SUPPLIED ENTRIES -
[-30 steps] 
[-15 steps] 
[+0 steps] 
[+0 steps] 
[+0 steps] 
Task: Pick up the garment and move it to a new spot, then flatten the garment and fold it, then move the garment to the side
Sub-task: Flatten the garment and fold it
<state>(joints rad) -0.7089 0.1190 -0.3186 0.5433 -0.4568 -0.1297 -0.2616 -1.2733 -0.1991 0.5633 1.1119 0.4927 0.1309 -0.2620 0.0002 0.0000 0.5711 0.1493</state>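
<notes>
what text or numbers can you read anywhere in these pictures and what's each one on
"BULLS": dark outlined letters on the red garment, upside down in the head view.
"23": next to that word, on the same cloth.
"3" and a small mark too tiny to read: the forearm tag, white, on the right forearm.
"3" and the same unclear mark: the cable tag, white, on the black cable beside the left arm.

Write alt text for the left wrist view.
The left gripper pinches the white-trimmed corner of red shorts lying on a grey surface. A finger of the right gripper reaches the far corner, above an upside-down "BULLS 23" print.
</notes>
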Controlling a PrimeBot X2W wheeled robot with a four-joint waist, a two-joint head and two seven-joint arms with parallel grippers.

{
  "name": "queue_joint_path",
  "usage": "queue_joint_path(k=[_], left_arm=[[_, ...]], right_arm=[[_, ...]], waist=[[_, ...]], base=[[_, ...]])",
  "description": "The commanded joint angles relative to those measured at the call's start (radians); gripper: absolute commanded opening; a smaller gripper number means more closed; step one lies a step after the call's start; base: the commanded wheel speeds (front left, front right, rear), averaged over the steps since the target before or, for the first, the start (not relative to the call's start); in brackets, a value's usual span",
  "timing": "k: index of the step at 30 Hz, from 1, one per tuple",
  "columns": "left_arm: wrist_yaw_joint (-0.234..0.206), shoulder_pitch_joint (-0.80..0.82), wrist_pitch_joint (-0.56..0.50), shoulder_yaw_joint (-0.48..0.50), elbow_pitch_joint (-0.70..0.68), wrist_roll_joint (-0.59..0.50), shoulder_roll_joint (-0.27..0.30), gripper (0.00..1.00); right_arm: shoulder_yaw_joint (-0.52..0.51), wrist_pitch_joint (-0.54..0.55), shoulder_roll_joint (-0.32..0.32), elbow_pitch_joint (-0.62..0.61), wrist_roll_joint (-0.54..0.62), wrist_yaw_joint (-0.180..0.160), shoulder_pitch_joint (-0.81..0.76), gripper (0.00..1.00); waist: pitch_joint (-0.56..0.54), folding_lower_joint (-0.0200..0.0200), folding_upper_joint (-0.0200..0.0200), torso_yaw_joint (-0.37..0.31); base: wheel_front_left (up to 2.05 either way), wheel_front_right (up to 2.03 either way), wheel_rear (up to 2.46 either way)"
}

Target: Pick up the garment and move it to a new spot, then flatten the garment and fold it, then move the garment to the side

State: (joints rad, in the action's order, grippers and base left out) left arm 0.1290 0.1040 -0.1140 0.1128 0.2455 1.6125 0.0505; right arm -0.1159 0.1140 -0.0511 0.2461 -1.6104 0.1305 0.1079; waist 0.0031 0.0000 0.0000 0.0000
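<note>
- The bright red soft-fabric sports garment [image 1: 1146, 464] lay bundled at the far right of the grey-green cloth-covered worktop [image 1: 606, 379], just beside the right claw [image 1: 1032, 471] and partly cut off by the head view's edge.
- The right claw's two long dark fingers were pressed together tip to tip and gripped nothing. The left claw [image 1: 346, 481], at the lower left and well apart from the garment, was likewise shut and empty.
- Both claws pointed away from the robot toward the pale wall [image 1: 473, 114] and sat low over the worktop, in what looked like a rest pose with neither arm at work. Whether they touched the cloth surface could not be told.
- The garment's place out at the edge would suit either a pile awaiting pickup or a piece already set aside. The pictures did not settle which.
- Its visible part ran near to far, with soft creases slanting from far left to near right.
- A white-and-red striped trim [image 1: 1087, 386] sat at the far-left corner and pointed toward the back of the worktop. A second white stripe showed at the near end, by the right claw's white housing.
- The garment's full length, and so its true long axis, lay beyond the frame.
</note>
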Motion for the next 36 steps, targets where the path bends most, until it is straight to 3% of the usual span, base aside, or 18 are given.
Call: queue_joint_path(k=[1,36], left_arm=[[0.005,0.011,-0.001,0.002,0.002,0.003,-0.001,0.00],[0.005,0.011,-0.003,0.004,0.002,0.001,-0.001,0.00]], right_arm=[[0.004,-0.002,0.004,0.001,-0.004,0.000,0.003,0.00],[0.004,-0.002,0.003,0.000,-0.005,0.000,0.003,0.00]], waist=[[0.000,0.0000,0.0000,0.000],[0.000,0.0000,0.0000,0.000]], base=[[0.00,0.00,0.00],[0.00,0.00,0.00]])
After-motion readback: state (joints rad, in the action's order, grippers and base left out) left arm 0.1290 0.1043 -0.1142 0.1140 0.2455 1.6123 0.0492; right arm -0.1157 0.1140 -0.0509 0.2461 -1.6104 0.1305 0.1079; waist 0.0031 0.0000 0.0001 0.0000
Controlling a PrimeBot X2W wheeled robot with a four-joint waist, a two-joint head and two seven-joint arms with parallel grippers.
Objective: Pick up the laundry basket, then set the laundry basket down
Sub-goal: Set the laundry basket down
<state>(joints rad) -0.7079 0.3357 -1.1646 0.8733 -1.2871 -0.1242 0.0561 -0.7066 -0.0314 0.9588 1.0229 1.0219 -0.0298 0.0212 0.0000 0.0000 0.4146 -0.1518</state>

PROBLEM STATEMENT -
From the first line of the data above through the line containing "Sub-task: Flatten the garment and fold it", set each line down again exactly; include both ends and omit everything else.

SOLUTION TO THE EXERCISE -
[-30 steps] 
[-15 steps] 
[+0 steps] 
[+0 steps] 
[+0 steps] 
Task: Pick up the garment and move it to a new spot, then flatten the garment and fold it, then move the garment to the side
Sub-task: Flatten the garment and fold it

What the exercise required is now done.